Autonomous vehicle use cases involve analyzing dense sensor data from GPS, HiDEF video from cameras, LiDAR, and RADAR to achieve location tracking and contextualized vehicle positioning to meet very high safety thresholds required by automotive AI applications [road safety framework, long-haul trucking, EAVs]. Similar applications for real-time sensor data arise in rail and maritime shipping. Dense sensor data is used in precision agriculture, such as applying industrial AI for site specific crop management to increase yields while navigating equipment offroad.
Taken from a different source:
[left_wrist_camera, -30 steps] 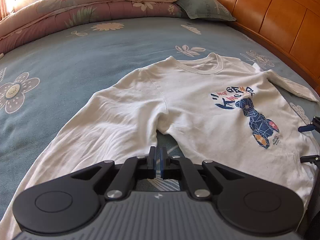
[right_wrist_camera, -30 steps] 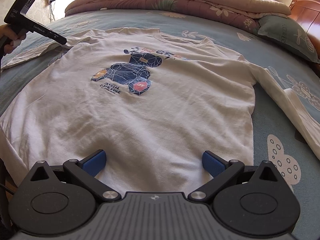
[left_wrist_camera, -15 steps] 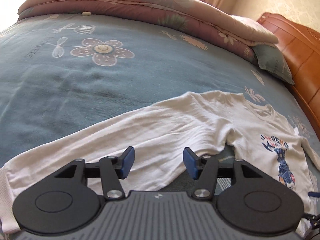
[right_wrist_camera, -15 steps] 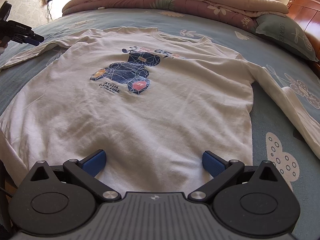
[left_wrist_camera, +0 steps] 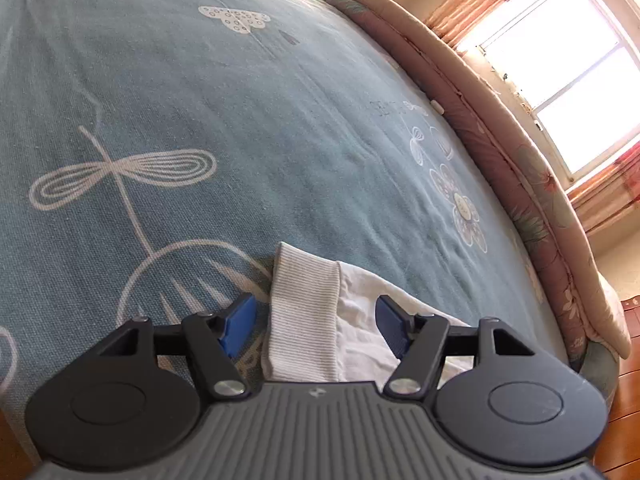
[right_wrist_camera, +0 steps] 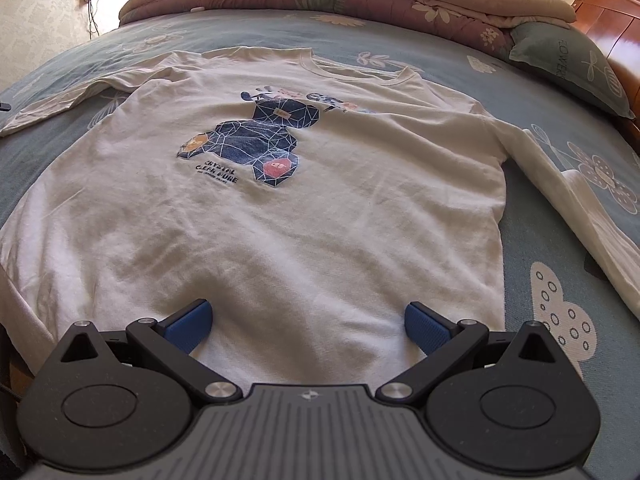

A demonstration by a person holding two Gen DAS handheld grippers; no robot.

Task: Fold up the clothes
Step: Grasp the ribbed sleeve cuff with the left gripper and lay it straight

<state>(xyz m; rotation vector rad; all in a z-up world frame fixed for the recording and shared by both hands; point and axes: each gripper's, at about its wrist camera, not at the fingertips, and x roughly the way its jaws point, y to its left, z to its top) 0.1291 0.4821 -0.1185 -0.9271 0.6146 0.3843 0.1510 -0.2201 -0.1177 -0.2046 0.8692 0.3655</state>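
White long-sleeved shirt spread flat, print up, on the blue bedspread. Ribbed cuff of one sleeve lying between the pads of the left tongs, sleeve axis running back toward the tongs body. Left tongs spread wide, straddling cuff, gripping nothing. Right tongs also wide, empty, over the shirt hem. Left nearer the sleeve; closing on the cuff judged next.

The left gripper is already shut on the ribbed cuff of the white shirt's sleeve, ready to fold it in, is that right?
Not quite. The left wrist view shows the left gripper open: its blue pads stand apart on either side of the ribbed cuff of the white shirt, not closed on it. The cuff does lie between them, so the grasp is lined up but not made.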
Across these and many other use cases, multidisciplinary approaches blend vector, raster, geospatial science, and weather data formats, allowing businesses and institutions to monitor, forecast, and respond to various routine or anomalous weather, geological, and climate conditions such as greenhouse gas levels, fog, rain, ice, snow, wind, sea swell, flooding, and earthquakes.
To be effective with geospatial data analytics, you first want to understand the most important data processing factors. Does it matter how you aggregate the data? Do you need to combine multiple datasets? Does one of your datasets include geometries? Is your data simple or complex? How precise does your analysis need to be? Are you looking to standardize spatial data into global grid index values that can be used within SQL queries? The principal factors are Data Types, Scalability, and Accuracy, and your requirements of these factors should determine your spatial analytics approach.
We have directly implemented Discrete Spatial Analysis geospatial functions within the Databricks Lakehouse platform, enabling the most scalable solutions for vector data like the mobility examples previously mentioned. Working exclusively with H3 comes with some trade-offs. Precision is dependent on your index resolution, and the conversion of polygons to index space (e.g. using h3_polyfillash3) can produce non-indexed gaps along geometry boundaries. These gaps determine the accuracy of a spatial join. That is why we classify Discrete Spatial Analytics with H3 as highly scalable and for approximated analysis.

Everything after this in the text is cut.